I created the following list of 1/87 scale HO manufacturers(from the past) and checked out several, and came up with the "NO" on the ones I found info/pix of. The list includes:
Aurora- NO
Tyco "S" - NO 
Atlas - NO
Marx -
Eldon -
Lionel - NO
Bachmann -

*were there Sears or Monkey Wards sets made by Marx or Eldon ?
____________________________________________________
Anyway, here are the pix, (any clues) :


----------



## sethndaddy (Dec 4, 2004)

American Line ?


----------



## Ralphthe3rd (Feb 24, 2011)

sethndaddy said:


> American Line ?


 Is that just a guess, or do you have info ? Don't forget, I said it Will NOT fit a T-Jet Chassis....


----------



## alpink (Aug 22, 2010)

it certainly looks like the Lionel or Atlas, both of which were later released by American Line tooling. but I have no proof and the fact it doesn't clear pickup shoes would tend to rule American Line out.


----------



## helivaguy (Nov 18, 2009)

american line,( lionel repop)they also made a thunderbird and they used to sell them with a thunderjet chassis for $12.00(we just bought them for the chassis alone and tossed the bodies).
this is how they came packaged..


----------



## Ralphthe3rd (Feb 24, 2011)

*ummmmmm...?*



helivaguy said:


> american line,they also made a thunderbird and they used to sell them with a thunderjet chassis for $12.00(we just bought them for the chassis alone and tossed the bodies).
> this is how they came packaged..


 Are you sure that THIS Vette was one ? I mean the pick-ups have a clearance issue up front.
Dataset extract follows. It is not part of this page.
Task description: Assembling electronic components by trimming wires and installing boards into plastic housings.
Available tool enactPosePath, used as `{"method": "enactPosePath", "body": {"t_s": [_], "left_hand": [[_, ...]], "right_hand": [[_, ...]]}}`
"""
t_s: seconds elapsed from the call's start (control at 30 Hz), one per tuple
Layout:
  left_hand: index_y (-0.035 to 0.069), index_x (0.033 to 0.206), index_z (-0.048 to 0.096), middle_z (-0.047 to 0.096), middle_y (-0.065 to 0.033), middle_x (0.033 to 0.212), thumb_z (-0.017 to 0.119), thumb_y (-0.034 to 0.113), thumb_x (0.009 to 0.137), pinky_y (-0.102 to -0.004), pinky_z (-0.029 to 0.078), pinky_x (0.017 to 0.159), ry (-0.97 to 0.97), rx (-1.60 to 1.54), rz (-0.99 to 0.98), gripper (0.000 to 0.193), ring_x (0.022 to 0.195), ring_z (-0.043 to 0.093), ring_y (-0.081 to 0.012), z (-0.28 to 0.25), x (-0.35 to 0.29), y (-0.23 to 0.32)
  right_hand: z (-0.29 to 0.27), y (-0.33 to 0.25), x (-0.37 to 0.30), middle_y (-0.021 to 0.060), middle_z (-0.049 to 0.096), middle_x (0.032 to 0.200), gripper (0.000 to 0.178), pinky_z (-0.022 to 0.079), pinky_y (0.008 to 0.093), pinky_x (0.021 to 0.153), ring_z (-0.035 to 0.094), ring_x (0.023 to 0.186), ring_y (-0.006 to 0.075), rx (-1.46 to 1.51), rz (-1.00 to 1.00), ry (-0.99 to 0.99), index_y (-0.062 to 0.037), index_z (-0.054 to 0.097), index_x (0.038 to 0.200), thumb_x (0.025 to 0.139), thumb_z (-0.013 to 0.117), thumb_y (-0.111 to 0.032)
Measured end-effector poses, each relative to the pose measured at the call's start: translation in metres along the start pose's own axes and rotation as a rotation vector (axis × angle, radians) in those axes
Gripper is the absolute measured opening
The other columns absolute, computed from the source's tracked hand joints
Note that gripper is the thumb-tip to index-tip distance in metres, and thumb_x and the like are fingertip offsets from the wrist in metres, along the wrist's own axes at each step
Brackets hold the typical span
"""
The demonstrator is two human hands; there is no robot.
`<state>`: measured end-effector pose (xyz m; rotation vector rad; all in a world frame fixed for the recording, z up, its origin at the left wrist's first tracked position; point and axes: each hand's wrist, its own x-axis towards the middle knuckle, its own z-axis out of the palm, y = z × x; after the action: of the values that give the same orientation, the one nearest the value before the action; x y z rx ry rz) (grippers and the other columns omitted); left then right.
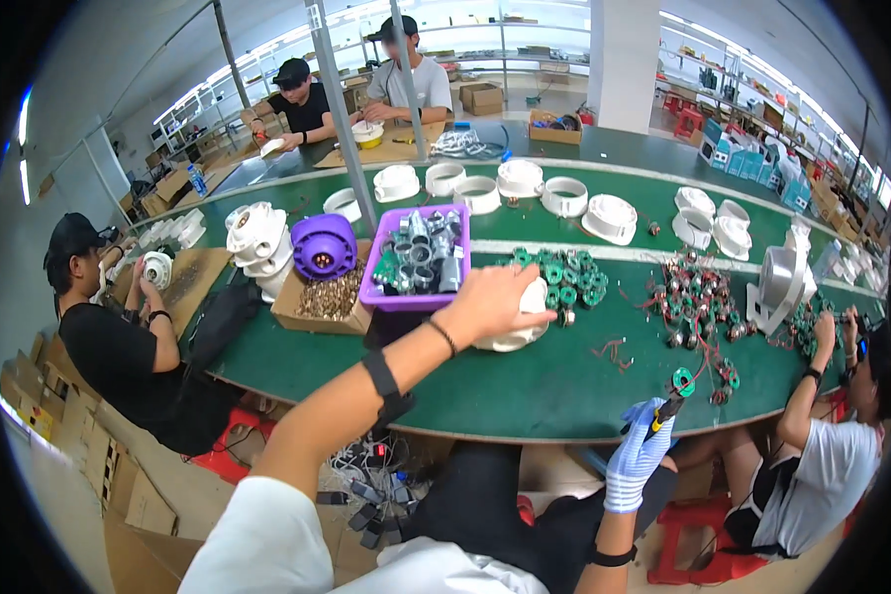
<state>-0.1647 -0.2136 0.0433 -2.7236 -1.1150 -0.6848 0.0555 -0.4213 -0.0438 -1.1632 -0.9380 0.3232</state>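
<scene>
My bare left hand (pixel 500 299) reaches across the green bench and grips the top of a white round plastic housing (pixel 513 339), its fingers covering much of it. My right hand (pixel 640 450), in a blue-and-white striped glove, is closed round a pair of pliers (pixel 666 414) with black and yellow handles. At the pliers' tip is a small round green circuit board (pixel 682 381) with red wire; whether the jaws clamp it I cannot tell. Just beyond my left hand lies a pile of green round boards (pixel 576 277). A heap of small motors with red wires (pixel 698 297) sits farther right.
To the left stand a purple basket (pixel 364 289) of metal cylinders, a cardboard box (pixel 302 319) of brass-coloured parts and a purple housing (pixel 324 247). White rings and housings (pixel 564 197) line the far strip. Co-workers (pixel 119 327) sit left, right and across; a metal post (pixel 351 129) rises ahead.
</scene>
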Motion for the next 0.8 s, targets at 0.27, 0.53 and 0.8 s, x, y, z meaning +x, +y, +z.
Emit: {"method": "enactPosePath", "body": {"t_s": [0.27,0.53,0.8], "left_hand": [[0.005,0.116,0.056,0.067,-0.0194,0.107,0.072,0.051,0.085,-0.0490,0.054,0.077,-0.064,-0.217,-0.123,0.058,0.092,0.068,-0.0402,-0.018,-0.004,0.003],[-0.005,0.128,0.048,0.068,-0.0270,0.116,0.071,0.041,0.091,-0.0414,0.054,0.089,0.032,-0.732,-0.577,0.063,0.108,0.068,-0.0368,0.007,0.077,-0.102],[-0.014,0.126,0.051,0.066,-0.0218,0.116,0.052,0.021,0.098,-0.0507,0.059,0.081,-0.153,-1.089,-0.939,0.045,0.097,0.070,-0.0353,0.089,0.180,-0.227]], "right_hand": [[0.017,0.039,0.042,0.0011,0.045,0.075,0.011,0.042,0.0278,0.061,0.044,0.065,0.0103,-0.019,0.060,-0.014,-0.0025,0.052,0.107,0.107,0.047,-0.013],[0.012,0.050,0.036,0.0015,0.043,0.074,0.010,0.044,0.0302,0.060,0.043,0.064,0.0113,0.099,0.094,0.072,-0.0038,0.051,0.106,0.108,0.046,-0.012],[0.000,0.066,0.027,0.0035,0.045,0.075,0.008,0.047,0.0316,0.063,0.047,0.065,0.0137,-0.084,0.027,0.062,-0.0030,0.049,0.105,0.106,0.047,-0.011]]}}
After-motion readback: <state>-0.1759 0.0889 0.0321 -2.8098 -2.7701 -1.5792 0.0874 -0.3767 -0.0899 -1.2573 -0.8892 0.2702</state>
Can you confirm this was an AmL ?


----------



## Ralphthe3rd (Feb 24, 2011)

Update, I just looked up the Lionel Stingray, and it WAS NOT a '63 Split Window, it was a '64 or later StingRay.- sans Split window 
Lionel Stingray below








compare to my Black split window....








.....so, if the American Line Body was based on the Lionel molds, then My Black 63 is NOT an AmL ! Note the pointed ridge tip on the front of MY hood/body, that doesn't appear on the Lionel version, also, i think my side windows are slightly taller too ? I also note that the Lionel Vette has a checkered hood louver/grills, while my Split Window Vette has just straight line louver/grills on each side of the hood.


----------



## helivaguy (Nov 18, 2009)

yes, i had a whole box load i purchased from new jersey nostalgia hobby back in 2000,in fact i still have 1 black stingray as you have shown.
i remember we had to glue the windshield in and trim the frontend to mount the t-jet chassis.
if you call joe correa at nj nostalgia hobby (scotch plains nj) he will confirm and probably still has them hanging up in his store,you could also ask bob beers(mr aurora) as he is friends with joe and share the same knowledge.


----------



## Bill Hall (Jan 6, 2007)

Lindy


----------



## Ralphthe3rd (Feb 24, 2011)

*hmmmmmm....the mystery deepens, at least for me*



helivaguy said:


> yes, i had a whole box load i purchased from new jersey nostalgia hobby back in 2000,in fact i still have 1 black stingray as you have shown.
> i remember we had to glue the windshield in and trim the frontend to mount the t-jet chassis.
> if you call joe correa at nj nostalgia hobby (scotch plains nj) he will confirm and probably still has them hanging up in his store,you could also ask bob beers(mr aurora) as he is friends with joe and share the same knowledge.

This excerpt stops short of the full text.